===== Information shown

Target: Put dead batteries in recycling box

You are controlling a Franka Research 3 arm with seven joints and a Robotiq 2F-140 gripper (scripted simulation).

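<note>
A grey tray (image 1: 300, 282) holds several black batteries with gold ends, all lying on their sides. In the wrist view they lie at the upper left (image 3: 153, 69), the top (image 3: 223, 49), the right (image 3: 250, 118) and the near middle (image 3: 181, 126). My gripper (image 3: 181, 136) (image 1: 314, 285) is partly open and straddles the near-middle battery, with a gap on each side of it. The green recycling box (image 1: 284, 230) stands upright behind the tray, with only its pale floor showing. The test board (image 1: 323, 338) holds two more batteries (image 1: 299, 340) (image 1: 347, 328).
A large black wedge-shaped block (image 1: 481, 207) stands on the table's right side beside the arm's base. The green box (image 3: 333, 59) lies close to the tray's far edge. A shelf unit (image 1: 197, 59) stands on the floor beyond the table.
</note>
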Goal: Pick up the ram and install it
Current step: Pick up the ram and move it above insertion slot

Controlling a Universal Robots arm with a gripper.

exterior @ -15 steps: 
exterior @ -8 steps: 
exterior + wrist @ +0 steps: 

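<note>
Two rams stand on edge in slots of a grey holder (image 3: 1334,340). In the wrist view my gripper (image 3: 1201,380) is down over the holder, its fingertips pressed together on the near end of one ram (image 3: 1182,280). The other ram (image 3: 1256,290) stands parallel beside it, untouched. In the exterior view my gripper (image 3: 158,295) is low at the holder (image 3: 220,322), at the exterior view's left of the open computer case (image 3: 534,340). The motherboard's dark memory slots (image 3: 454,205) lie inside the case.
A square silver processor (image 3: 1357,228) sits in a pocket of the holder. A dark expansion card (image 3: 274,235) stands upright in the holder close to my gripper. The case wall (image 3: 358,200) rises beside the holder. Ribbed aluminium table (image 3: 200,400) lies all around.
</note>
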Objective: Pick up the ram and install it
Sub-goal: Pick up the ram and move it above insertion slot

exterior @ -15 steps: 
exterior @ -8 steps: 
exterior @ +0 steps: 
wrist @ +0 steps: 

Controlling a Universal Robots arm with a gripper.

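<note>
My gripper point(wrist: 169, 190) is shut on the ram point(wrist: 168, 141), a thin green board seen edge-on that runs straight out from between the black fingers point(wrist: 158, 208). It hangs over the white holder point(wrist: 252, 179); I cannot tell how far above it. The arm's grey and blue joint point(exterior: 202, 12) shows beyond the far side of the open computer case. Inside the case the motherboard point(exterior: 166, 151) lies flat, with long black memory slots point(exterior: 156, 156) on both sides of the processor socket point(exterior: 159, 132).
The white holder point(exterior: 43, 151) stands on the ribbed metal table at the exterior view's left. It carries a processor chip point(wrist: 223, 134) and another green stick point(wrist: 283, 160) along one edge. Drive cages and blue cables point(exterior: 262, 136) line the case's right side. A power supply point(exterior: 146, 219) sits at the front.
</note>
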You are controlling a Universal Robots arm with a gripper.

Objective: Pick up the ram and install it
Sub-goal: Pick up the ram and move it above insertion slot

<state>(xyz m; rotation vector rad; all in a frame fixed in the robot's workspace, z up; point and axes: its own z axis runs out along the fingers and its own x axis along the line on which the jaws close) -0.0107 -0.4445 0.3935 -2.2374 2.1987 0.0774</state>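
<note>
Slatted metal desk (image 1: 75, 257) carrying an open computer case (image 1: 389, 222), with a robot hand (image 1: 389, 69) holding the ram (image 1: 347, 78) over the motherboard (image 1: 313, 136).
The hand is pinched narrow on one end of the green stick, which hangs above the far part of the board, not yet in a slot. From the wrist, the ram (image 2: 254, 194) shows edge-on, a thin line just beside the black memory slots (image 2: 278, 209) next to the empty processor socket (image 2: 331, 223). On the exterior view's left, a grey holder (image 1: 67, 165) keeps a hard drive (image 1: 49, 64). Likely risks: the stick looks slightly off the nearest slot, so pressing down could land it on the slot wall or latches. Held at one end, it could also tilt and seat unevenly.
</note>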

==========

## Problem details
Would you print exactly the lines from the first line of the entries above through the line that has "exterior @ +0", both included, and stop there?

## Written reply
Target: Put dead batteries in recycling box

You are controlling a Franka Research 3 arm with seven joints and a Robotiq 2F-140 gripper (scripted simulation).

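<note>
A grey tray (image 1: 300, 282) holds several black batteries with gold ends, all lying on their sides. In the wrist view they lie at the upper left (image 3: 153, 69), the top (image 3: 223, 49), the right (image 3: 250, 118) and the near middle (image 3: 181, 126). My gripper (image 3: 181, 136) (image 1: 314, 285) is partly open and straddles the near-middle battery, with a gap on each side of it. The green recycling box (image 1: 284, 230) stands upright behind the tray, with only its pale floor showing. The test board (image 1: 323, 338) holds two more batteries (image 1: 299, 340) (image 1: 347, 328).
A large black wedge-shaped block (image 1: 481, 207) stands on the table's right side beside the arm's base. The green box (image 3: 333, 59) lies close to the tray's far edge. A shelf unit (image 1: 197, 59) stands on the floor beyond the table.
</note>
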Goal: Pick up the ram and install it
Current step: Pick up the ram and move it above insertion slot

Controlling a Universal Robots arm with a gripper.

exterior @ -15 steps: 
exterior @ -8 steps: 
exterior + wrist @ +0 steps: 

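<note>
Two rams stand on edge in slots of a grey holder (image 3: 1334,340). In the wrist view my gripper (image 3: 1201,380) is down over the holder, its fingertips pressed together on the near end of one ram (image 3: 1182,280). The other ram (image 3: 1256,290) stands parallel beside it, untouched. In the exterior view my gripper (image 3: 158,295) is low at the holder (image 3: 220,322), at the exterior view's left of the open computer case (image 3: 534,340). The motherboard's dark memory slots (image 3: 454,205) lie inside the case.
A square silver processor (image 3: 1357,228) sits in a pocket of the holder. A dark expansion card (image 3: 274,235) stands upright in the holder close to my gripper. The case wall (image 3: 358,200) rises beside the holder. Ribbed aluminium table (image 3: 200,400) lies all around.
</note>
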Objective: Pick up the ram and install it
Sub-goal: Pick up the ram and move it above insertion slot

exterior @ -15 steps: 
exterior @ -8 steps: 
exterior @ +0 steps: 

This answer has been given in full.